This study delves into the impact of industrial intelligence on corporate carbon performance using micro-level data from 1072 listed manufacturing companies in China’s A-share market from 2012 to 2021. Industrial intelligence, through the integration of advanced technologies such as AI, IoT, and big data analytics applied to industrial robots, significantly improves the corporate carbon performance, measured by the carbon intensity and total emissions. Although the total carbon emissions increase due to the output effect, the efficiency optimization effect of industrial intelligence has a greater impact, reducing carbon intensity and emissions.
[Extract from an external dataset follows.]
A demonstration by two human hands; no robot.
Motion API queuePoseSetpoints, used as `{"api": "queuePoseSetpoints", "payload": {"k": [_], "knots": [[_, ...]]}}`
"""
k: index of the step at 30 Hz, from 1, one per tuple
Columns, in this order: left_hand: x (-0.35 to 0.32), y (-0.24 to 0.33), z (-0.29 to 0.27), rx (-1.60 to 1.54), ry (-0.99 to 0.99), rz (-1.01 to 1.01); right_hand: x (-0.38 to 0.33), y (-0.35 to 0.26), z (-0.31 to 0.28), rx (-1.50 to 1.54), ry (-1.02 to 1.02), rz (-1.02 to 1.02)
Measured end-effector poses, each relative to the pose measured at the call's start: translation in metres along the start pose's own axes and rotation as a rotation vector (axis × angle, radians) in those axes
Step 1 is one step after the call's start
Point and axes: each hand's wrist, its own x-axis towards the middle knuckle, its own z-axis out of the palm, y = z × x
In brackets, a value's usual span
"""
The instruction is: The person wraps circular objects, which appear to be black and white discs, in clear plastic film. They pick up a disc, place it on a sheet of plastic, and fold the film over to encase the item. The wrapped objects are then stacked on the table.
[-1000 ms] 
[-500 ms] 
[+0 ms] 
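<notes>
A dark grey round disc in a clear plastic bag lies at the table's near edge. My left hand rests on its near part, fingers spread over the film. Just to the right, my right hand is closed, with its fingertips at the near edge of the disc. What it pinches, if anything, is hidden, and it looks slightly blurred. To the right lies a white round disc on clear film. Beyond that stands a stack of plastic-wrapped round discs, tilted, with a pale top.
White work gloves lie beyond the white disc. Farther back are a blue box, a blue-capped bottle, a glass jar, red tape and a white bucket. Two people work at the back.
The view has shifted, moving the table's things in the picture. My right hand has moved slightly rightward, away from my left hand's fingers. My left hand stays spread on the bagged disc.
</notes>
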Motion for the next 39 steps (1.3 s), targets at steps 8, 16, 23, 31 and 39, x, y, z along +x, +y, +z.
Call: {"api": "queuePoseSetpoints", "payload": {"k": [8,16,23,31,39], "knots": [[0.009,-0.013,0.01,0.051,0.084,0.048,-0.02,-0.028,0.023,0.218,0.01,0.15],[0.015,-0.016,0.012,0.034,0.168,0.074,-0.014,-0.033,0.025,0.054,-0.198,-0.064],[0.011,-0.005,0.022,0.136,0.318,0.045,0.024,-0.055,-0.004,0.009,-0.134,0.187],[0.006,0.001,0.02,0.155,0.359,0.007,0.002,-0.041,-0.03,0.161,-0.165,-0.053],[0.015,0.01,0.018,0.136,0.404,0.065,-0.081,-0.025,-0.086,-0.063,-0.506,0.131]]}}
The reduction effect from increased production efficiency outweighs the increase from the output effect. Heterogeneity tests show significant carbon reduction effects of industrial intelligence in industries with heavy and moderate carbon emissions, but an increase in carbon emissions in industries with light carbon emissions. Regional differences also emerge, with more effective carbon reduction in the Yangtze River Delta and Pearl River Delta regions compared to the Beijing-Tianjin-Hebei region. These findings highlight the carbon reduction potential of industrial intelligence across different industries and regions, offering valuable insights for targeted environmental policies and corporate strategies.

Suggested Citation

  • Tale Mi & Tiao Li, 2024. "Industrial Intelligence and Carbon Emission Reduction: Evidence from China’s Manufacturing Industry," Sustainability, MDPI, vol. 16(15), pages 1-21, July.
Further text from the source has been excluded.